In cases where the clients are women and the men of Family Romance are hired to act as husbands, Ishii himself has noted that many women will ask him to stay longer, having fallen in love regardless of the money exchanged for his comfort. Though Mahiro's mother's plight as a single mom is never depicted onscreen, we see her waiting for Yuichi and watching him in the enormous living room—and later, the bedroom—of her home, a house of shiny surfaces widened by its lack of inhabitants. Yuichi, detecting attraction in her voice, attempts to share some of his emerging concerns regarding the job. Mahiro has begun asking for Ishii to stay over, saying she loves him. He has become, as the company motto states, "more than real." This would mean that he has successfully met the demands of the job, but, as Yuichi explains, it may be going "too far." Mahiro's mother refuses to understand these concerns. She compliments his skills as a rental father, then suggesting that he could be a real one, driving him to the point of voluntary resignation.

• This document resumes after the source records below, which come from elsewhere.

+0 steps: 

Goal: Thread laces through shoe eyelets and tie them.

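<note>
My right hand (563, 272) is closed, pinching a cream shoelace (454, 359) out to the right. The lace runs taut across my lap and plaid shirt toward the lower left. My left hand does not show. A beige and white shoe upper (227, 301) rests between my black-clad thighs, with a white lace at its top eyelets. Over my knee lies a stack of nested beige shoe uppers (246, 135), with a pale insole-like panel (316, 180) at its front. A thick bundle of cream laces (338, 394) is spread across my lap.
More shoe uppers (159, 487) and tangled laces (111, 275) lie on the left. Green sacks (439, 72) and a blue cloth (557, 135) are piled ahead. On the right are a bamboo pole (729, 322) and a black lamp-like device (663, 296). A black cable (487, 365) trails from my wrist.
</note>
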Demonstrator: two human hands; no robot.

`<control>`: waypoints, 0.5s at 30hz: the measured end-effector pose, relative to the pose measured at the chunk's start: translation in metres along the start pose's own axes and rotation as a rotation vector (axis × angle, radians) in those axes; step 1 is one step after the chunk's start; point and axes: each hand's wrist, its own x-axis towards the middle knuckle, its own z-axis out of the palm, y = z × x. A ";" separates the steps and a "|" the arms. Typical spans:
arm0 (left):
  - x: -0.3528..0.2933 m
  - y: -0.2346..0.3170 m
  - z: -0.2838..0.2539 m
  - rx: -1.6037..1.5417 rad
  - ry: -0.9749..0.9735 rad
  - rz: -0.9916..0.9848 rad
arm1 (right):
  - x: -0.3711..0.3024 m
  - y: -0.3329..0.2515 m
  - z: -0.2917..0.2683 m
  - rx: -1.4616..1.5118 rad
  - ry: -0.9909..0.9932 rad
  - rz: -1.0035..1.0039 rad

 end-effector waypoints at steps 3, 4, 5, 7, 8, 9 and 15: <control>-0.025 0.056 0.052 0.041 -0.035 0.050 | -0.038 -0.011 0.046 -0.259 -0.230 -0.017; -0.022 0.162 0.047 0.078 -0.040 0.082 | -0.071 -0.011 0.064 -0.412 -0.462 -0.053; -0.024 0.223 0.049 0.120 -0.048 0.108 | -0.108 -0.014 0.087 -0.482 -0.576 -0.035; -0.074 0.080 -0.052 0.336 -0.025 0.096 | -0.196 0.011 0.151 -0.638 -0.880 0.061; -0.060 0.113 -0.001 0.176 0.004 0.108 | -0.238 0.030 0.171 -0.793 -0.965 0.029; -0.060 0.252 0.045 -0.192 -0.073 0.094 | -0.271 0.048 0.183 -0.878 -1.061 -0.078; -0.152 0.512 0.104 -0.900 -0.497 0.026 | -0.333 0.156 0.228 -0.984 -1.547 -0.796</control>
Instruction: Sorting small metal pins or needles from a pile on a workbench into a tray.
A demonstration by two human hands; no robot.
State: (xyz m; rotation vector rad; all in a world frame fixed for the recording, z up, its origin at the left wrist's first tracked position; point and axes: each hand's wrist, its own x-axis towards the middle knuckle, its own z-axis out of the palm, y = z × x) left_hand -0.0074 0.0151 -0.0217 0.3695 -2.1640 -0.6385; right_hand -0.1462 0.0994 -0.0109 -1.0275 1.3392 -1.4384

But by leaving Mahiro and her mother, and instructing her mother to fake his death so that Mahiro must face his departure, is Yuichi actually then performing the full scope of his role as an estranged father? The idea that a more authentic manipulation demands even further manipulation, that maybe to be more real is to be even less so, sends Yuichi down a spiral. He shares with his friend that he wonders if his own family is made up of actors—it is the first time he even mentions that he has a family. An upsetting dream of samurai in the park (which Herzog presents as a desaturated and slowed flashback of footage we saw in the film's first chapter) haunts him, as they slash and stab one another, then commit seppuku without swords. Their bodies convulse and collapse into the grass. It is uncertain whether Yuichi is the samurai, who pantomimes death for onlookers, or if he is actually watching from afar in a renewed puzzlement. The dream sequence asks that the viewers of Family Romance, LLC also look back on footage from earlier points—a little girl who magically appears in the park and plays with Mahiro and Yuichi, a bride who rents a proper father for her wedding—and consider their scripted structure, what it means to be scripted to maintain the narrative stability of reality. For Yuichi to go home after work, in the film's final scene, is for him the loss of that script (of those many scripts). A child's silhouette appears against the door—Yuichi's own, presumably. But without the paperwork to explicate what to do or who to be, Yuichi cannot think of what comes next, or even recognize who else is performing alongside him, standing on the other side.